6. iShares Cohen & Steers REIT ETF (BATS:ICF)
5-Year Share Price Performance as of March 29: 2.82%
iShares Cohen & Steers REIT ETF (BATS:ICF) aims to replicate the performance of an index consisting of US real estate investment trusts. Its reference benchmark is the Cohen & Steers Realty Majors Index. As of March 28, 2024, the fund owns $2.10 billion in net assets, with a portfolio of 30 stocks and an expense ratio of 0.33%. iShares Cohen & Steers REIT ETF (BATS:ICF) ranks 6th on our list of the best real estate ETFs.
Simon Property Group, Inc. (NYSE:SPG) is one of the top holdings of iShares Cohen & Steers REIT ETF (BATS:ICF). Simon Property Group, Inc. (NYSE:SPG) is a prominent real estate investment trust specializing in premier shopping, dining, entertainment, and mixed-use properties. Simon Property Group, Inc. (NYSE:SPG) paid a $1.95 per share quarterly dividend to shareholders on March 29.
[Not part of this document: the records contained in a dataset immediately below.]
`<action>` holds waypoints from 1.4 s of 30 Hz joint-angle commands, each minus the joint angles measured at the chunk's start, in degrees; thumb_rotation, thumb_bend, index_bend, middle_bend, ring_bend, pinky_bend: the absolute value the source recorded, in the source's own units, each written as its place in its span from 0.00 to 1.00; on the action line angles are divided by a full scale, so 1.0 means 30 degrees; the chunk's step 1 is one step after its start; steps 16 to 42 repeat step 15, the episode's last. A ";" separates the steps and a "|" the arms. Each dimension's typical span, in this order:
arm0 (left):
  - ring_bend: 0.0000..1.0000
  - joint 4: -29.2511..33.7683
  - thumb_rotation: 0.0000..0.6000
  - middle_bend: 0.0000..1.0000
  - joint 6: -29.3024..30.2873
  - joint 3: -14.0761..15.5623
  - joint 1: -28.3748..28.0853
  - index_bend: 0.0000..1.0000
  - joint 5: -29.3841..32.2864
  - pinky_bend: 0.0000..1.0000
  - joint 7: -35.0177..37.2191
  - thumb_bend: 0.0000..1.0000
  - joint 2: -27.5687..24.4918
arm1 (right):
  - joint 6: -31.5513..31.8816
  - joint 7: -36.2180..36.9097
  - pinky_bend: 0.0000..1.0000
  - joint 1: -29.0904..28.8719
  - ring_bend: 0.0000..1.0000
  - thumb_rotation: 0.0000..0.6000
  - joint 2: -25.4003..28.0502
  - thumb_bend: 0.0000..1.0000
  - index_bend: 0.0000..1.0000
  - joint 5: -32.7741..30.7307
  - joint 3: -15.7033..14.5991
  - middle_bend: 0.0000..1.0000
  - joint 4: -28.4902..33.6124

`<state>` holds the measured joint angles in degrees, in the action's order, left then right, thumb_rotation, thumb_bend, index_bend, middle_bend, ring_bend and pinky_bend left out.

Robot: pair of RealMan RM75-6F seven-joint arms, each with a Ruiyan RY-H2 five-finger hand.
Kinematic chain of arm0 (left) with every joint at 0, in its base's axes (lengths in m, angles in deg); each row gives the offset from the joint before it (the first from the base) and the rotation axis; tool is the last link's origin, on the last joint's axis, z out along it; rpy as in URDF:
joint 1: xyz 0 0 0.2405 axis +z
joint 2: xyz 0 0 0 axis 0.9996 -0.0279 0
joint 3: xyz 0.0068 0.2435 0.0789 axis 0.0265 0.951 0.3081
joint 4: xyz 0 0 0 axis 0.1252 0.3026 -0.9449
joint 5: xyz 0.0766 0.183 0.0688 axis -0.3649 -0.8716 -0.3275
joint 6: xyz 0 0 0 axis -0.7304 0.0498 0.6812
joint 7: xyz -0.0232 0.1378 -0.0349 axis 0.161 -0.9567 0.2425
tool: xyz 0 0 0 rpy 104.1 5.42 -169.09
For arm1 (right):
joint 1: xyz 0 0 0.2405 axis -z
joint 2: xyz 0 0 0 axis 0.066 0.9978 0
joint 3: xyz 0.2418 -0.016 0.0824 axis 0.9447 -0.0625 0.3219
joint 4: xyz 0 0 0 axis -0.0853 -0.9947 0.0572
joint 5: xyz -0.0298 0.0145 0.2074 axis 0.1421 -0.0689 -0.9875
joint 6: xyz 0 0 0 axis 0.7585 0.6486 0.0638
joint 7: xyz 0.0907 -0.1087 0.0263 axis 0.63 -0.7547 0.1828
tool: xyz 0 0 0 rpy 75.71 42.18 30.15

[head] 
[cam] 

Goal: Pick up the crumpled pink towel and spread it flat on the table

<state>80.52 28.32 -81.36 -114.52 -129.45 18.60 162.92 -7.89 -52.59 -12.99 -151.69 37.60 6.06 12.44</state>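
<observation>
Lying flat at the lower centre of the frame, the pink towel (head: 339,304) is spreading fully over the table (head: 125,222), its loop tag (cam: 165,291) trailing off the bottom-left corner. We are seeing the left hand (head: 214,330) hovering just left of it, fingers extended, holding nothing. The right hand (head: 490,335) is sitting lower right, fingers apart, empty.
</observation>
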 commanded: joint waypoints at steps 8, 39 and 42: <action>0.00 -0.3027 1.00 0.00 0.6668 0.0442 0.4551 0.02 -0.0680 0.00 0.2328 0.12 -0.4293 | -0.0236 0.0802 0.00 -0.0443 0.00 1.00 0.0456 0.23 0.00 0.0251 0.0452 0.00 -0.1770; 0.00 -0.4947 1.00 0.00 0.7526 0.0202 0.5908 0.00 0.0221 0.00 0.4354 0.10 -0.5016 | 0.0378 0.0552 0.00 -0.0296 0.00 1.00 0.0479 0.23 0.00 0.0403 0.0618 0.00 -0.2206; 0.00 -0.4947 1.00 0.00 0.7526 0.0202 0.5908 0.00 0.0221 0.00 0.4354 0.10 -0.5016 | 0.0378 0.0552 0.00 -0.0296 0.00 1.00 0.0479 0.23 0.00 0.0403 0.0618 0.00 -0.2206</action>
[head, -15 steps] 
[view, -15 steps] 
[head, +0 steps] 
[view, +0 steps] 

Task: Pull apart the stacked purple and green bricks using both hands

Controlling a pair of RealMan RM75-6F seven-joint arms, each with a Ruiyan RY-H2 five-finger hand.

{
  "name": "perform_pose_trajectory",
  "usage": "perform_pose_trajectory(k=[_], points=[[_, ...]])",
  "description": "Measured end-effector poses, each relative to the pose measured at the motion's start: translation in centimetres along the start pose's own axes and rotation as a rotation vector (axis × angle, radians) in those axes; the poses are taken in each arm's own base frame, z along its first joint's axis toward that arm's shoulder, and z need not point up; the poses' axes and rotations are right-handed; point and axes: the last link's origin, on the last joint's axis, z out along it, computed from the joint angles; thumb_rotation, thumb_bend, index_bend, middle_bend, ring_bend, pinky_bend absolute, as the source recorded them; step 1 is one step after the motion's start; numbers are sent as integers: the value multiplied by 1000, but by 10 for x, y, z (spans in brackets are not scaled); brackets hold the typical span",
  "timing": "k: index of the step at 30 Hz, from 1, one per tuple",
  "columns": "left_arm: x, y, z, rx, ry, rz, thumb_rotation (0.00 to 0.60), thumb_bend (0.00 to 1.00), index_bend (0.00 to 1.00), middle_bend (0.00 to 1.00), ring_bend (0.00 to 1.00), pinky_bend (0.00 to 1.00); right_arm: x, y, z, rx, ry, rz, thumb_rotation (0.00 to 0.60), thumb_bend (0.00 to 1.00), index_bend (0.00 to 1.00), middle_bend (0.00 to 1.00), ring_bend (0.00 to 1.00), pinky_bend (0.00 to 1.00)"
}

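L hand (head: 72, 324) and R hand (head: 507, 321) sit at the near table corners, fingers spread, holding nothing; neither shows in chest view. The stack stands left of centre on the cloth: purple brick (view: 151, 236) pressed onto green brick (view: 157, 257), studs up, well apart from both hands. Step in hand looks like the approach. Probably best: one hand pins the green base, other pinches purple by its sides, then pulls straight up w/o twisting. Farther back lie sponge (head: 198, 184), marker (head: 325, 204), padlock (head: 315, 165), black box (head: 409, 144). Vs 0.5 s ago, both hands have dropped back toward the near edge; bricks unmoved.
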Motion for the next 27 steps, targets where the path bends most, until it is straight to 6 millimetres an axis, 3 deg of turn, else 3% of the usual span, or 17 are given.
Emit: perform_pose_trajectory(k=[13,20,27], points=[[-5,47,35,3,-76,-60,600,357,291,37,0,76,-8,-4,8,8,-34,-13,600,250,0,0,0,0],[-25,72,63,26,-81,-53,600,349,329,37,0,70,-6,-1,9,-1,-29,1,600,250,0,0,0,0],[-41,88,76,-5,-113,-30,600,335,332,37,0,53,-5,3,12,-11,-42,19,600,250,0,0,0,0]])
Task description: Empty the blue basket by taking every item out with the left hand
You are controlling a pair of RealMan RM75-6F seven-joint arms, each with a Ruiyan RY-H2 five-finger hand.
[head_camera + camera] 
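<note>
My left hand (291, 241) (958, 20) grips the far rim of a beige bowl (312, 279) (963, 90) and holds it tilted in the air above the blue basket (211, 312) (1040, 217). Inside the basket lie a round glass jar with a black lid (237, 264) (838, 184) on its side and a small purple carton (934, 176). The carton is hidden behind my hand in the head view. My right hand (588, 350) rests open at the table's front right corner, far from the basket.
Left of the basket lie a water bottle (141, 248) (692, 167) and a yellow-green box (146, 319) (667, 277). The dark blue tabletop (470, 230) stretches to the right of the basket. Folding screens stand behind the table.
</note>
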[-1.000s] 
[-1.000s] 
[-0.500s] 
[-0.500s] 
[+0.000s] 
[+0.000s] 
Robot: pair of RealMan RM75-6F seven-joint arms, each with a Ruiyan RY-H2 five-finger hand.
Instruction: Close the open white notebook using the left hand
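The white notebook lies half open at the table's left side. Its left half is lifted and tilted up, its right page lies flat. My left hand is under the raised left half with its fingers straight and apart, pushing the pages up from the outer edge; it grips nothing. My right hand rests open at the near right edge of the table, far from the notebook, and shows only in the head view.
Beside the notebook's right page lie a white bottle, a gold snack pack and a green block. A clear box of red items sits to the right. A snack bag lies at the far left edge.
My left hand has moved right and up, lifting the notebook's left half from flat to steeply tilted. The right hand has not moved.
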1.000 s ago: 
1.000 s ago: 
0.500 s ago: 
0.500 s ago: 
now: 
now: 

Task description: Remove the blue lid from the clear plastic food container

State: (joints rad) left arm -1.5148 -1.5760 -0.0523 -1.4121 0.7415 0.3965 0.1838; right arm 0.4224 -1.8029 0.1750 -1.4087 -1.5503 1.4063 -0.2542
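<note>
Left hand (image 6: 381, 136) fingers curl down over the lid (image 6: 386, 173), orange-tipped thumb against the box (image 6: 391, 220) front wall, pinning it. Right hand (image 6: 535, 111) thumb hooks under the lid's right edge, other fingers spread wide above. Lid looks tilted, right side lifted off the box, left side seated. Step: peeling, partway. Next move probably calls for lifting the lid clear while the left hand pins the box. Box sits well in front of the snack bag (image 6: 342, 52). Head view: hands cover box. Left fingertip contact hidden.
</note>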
According to Insider Monkey’s fourth quarter database, 27 hedge funds were long Simon Property Group, Inc. (NYSE:SPG), same as the prior quarter.
In addition to Public Storage (NYSE:PSA), CoStar Group, Inc. (NASDAQ:CSGP), and CubeSmart (NYSE:CUBE), Simon Property Group, Inc. (NYSE:SPG) is one of the best real estate stocks to invest in.
Baron Real Estate Income Fund made the following comment about Simon Property Group, Inc. (NYSE:SPG) in its Q4 2022 investor letter:
“Simon Property Group, Inc. (NYSE:SPG) is the world’s largest mall operator. Led by CEO David Simon, the company has assembled a well-located portfolio of retail malls, outlets, and community centers. Management has a long track record of solid capital allocation decisions.
Simon’s dividend yield of 6% and valuation of only 10.6 times earnings (AFFO) versus a long-term average of 15 times earnings is, in our opinion, compelling.
Though we are mindful of the headwinds to certain retail real estate–excess supply of retail real estate, e-commerce headwinds, large capital requirements to repurpose retail real estate to higher and better alternative uses–we believe Simon Property is well positioned given the strong location and high quality of its real estate portfolio. We are managing the Fund’s investment in the company with possible retail headwinds in mind.”